If this is true there is, of course, a fallacy in that not uncommon manner of speaking which sets the social and the individual over against each other as separate and antagonistic. The word “social” appears to be used in at least three fairly distinct senses, but in none of these does it mean something that can properly be regarded as opposite to individual or personal.

In its largest sense it denotes that which pertains to the collective aspect of humanity, to society in its widest and vaguest meaning. In this sense the individual and all his attributes are social, since they are all connected with the general life in one way or another, and are part of a collective development.

Again, social may mean what pertains to immediate intercourse, to the life of conversation and face-to-face sympathy—sociable in short. This is something quite different, but no more antithetical to individual than the other; it is in these relations that individuality most obviously exists and expresses itself.

In a third sense the word means conducive to the collective welfare, and thus becomes nearly equivalent to moral, as when we say that crime or sensuality is unsocial or anti-social; but here again it cannot properly be made the antithesis of individual—since wrong is surely no more individual than right—but must be contrasted with immoral, brutal, selfish, or some other word with an ethical implication.

There are a number of expressions which are closely associated in common usage with this objectionable antithesis; such words, for instance, as individualism, socialism, particularism, collectivism.[[1]] These appear to be used with a good deal of vagueness, so that it is always in order to require that anyone who employs them shall make it plain in what sense they are to be taken. I wish to make no captious objections to particular forms of expression, and so far as these can be shown to have meanings that express the facts of life I have nothing to say against them. Of the current use of individualism and socialism in antithesis to each other, about the same may be said as of the words without the ism.

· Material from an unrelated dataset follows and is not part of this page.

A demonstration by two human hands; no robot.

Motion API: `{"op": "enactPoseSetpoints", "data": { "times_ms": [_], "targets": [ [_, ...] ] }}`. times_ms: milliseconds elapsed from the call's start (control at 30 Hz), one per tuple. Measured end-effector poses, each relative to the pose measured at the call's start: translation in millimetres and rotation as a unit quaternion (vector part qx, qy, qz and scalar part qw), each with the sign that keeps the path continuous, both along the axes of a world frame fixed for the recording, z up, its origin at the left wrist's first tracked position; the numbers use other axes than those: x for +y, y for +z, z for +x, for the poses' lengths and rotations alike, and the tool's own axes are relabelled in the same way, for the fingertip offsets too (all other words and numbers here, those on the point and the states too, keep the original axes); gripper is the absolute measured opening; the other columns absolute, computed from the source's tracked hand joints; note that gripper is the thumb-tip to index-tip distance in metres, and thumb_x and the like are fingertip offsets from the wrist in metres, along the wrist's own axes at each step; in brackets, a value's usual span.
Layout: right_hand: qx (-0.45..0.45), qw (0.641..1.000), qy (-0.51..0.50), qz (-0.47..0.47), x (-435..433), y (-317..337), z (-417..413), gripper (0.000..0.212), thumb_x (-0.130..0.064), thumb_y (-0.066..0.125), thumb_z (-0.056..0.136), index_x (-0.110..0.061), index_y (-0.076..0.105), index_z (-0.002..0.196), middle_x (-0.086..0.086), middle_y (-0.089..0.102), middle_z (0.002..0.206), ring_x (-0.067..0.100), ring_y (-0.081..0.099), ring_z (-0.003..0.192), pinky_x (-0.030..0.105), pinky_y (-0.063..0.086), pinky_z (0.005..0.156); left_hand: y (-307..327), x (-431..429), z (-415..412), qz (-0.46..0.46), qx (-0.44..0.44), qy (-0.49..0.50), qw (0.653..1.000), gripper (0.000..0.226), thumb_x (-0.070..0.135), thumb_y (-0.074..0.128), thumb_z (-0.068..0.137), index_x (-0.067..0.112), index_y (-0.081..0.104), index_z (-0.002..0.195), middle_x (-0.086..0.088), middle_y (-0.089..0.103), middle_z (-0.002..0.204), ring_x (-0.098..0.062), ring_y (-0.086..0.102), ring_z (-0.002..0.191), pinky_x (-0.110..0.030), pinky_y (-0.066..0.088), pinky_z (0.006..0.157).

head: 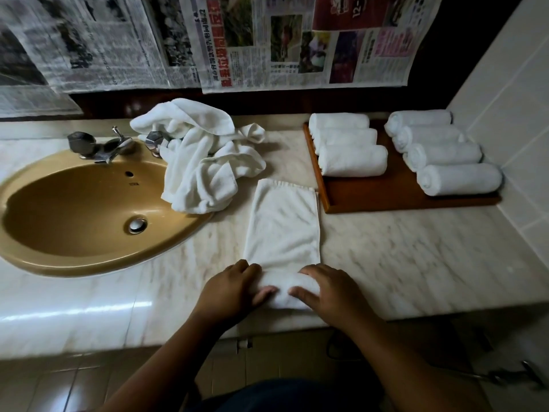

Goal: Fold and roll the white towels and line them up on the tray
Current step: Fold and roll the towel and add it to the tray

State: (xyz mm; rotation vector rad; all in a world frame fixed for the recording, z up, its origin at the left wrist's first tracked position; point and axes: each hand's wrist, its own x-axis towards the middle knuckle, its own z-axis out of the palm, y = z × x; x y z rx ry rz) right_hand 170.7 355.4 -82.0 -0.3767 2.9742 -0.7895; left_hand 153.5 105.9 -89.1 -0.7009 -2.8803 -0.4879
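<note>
1. Dim, warm light; the frame's corners fall dark.
2. A bright glare streak lies on the counter [89,315], left of the left hand [230,291].
3. That hand, the right hand [329,294] and the towel [282,227] they grip look softly blurred.
4. Wide-angle bending shows far above the hands.

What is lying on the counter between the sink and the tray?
In the head view, a heap of loose towels and one folded towel lie between the sink and the tray.

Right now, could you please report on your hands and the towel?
Left hand, right hand both curled on rolled near end of folded white towel. Seven rolled white towels on brown wooden tray. Crumpled white towel heap by tan sink, path clear.
</note>
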Motion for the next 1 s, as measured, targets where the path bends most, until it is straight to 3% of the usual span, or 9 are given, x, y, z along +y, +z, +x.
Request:
{"op": "enactPoseSetpoints", "data": {
  "times_ms": [167,267,400,533,600,667,800,900,1000],
  "targets": [
    [0.118,0.989,-0.035,0.082,-9.5,-5.1,-3.9,0.052,-0.06,0.033,0.101,-0.022,0.068,0.092,-0.002,0.066,0.084,0.022,0.061,0.072,0.034,0.044,0.065,1.0,4.8,-0.7,-0.002,-0.065,0.055,0.996,0.061,0.08,0.028,0.088,0.025,0.053,0.087,0.005,0.052,0.076,-0.021,0.057,0.065,-0.035,0.044,0.052],
    [0.136,0.986,-0.051,0.083,-15.4,-3.5,-2.6,0.038,-0.045,0.037,0.101,-0.02,0.063,0.086,0.0,0.058,0.083,0.023,0.054,0.072,0.036,0.042,0.061,0.6,8.1,0.0,0.015,-0.093,0.07,0.993,0.058,0.079,0.028,0.088,0.025,0.049,0.081,0.005,0.051,0.07,-0.017,0.054,0.064,-0.034,0.041,0.054],
    [0.117,0.991,-0.066,0.025,-16.7,-13.4,-0.3,0.036,-0.044,0.037,0.102,-0.021,0.061,0.088,-0.001,0.056,0.087,0.021,0.053,0.079,0.036,0.044,0.061,0.9,10.2,0.9,0.03,-0.116,0.085,0.989,0.057,0.079,0.028,0.088,0.026,0.048,0.08,0.006,0.051,0.071,-0.016,0.054,0.066,-0.033,0.039,0.054],
    [0.101,0.983,-0.097,-0.12,-16.5,-21.1,-2.9,0.038,-0.051,0.042,0.101,-0.021,0.065,0.094,-0.008,0.058,0.094,0.01,0.057,0.086,0.032,0.052,0.071,2.5,12.3,11.4,0.167,-0.142,0.141,0.965,0.047,0.075,0.045,0.085,0.035,0.057,0.106,0.017,0.056,0.101,-0.006,0.058,0.084,-0.028,0.049,0.069],
    [0.101,0.978,-0.111,-0.145,-18.6,-21.9,-2.6,0.042,-0.054,0.041,0.101,-0.021,0.066,0.094,-0.009,0.058,0.094,0.008,0.057,0.086,0.031,0.053,0.072,1.0,11.1,15.2,0.203,-0.159,0.141,0.956,0.048,0.076,0.044,0.085,0.038,0.055,0.111,0.019,0.055,0.109,-0.003,0.058,0.091,-0.023,0.049,0.073],
    [0.114,0.979,-0.105,-0.133,-19.8,-22.7,-2.3,0.041,-0.05,0.043,0.102,-0.017,0.066,0.091,-0.007,0.058,0.091,0.009,0.057,0.081,0.031,0.052,0.068,0.1,11.1,18.5,0.148,-0.128,0.113,0.974,0.049,0.074,0.04,0.088,0.036,0.057,0.114,0.014,0.054,0.115,-0.008,0.057,0.097,-0.025,0.049,0.074],
    [0.116,0.985,-0.106,-0.075,-18.1,-22.4,-12.5,0.046,-0.046,0.037,0.103,-0.015,0.059,0.078,-0.003,0.054,0.076,0.013,0.052,0.065,0.04,0.049,0.055,-3.1,19.7,21.3,0.007,0.065,0.021,0.998,0.047,0.056,0.039,0.098,0.021,0.065,0.117,-0.002,0.062,0.113,-0.023,0.055,0.102,-0.037,0.049,0.081],
    [0.137,0.986,-0.093,-0.01,-19.5,-14.3,-21.5,0.043,-0.041,0.037,0.103,-0.016,0.057,0.075,0.0,0.053,0.072,0.018,0.05,0.063,0.04,0.046,0.054,-2.3,26.4,13.4,0.006,0.038,0.04,0.998,0.044,0.054,0.037,0.1,0.022,0.065,0.113,0.003,0.064,0.095,-0.017,0.057,0.082,-0.032,0.049,0.07],
    [0.169,0.984,-0.032,0.046,-21.3,-11.8,-17.0,0.035,-0.038,0.039,0.103,-0.017,0.066,0.094,0.001,0.06,0.091,0.02,0.054,0.08,0.037,0.047,0.066,0.0,28.2,2.1,0.002,0.006,0.076,0.997,0.041,0.051,0.034,0.101,0.025,0.065,0.097,0.006,0.06,0.08,-0.015,0.052,0.068,-0.032,0.046,0.061]
  ]
}}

I do not see that life presents two distinct and opposing tendencies that can properly be called individualism and socialism, any more than that there are two distinct and opposing entities, society and the individual, to embody these tendencies. The phenomena usually called individualistic are always socialistic in the sense that they are expressive of tendencies growing out of the general life, and, contrariwise, the so-called socialistic phenomena have always an obvious individual aspect. These and similar terms may be used, conveniently enough, to describe theories or programmes of the day, but whether they are suitable for purposes of careful study appears somewhat doubtful. If used, they ought, it seems to me, to receive more adequate definition than they have at present.